Landlord and Agent Fined over Unlicensed HMO

Jess Goodridge - October 18, 2018

A private landlord and a lettings agent have been fined for managing an unlicensed House in Multiple Occupation (HMO). They were found guilty and have been given large fines by Islington Council in London.

The prosecution was brought to light following a complaint from one of the tenants of the property.

On inspection of the property, a senior environmental health officer discovered up to eight unrelated occupants sharing kitchen and bathroom facilities.

The property was also not in a good state of repair, with multiple broken items found, including a bedroom window with no glass and no working fire detection system. There were also significant fire risks, including a cracked electrical plug in the living room, and no fire blanket provided in the kitchen.

What were the fines?

The landlord, Kuppusami Selvarajan, from Ilford in Essex, was found guilty at Highbury Corner Magistrates Court and fined £8,500.

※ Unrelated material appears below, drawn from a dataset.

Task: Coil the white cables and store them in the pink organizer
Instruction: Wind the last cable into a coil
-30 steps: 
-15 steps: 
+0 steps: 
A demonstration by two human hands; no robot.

The property management agency, S3A Management, pleaded guilty and was fined £7,650.

The defendants were also ordered to pay the council’s legal costs, which came to £5,773. This brings the total of these figures to £22,023.

The tenants are also now able to claim back rent they have paid for living at the property, via a Rent Repayment Order.

Islington Councillor comments

Councillor Diarmaid Ward, executive member for housing and development at Islington, said: “London is facing a massive housing crisis and this has put many people on lower incomes at risk of exploitation. Everyone has the right to safe, genuinely affordable housing, and Islington will not tolerate dodgy operators taking advantage of people’s desperate need for a home.

“It’s unacceptable for landlords to rake in rent from vulnerable people living in rundown, unsafe spaces, and where we find unacceptable conditions we will act to protect tenants.”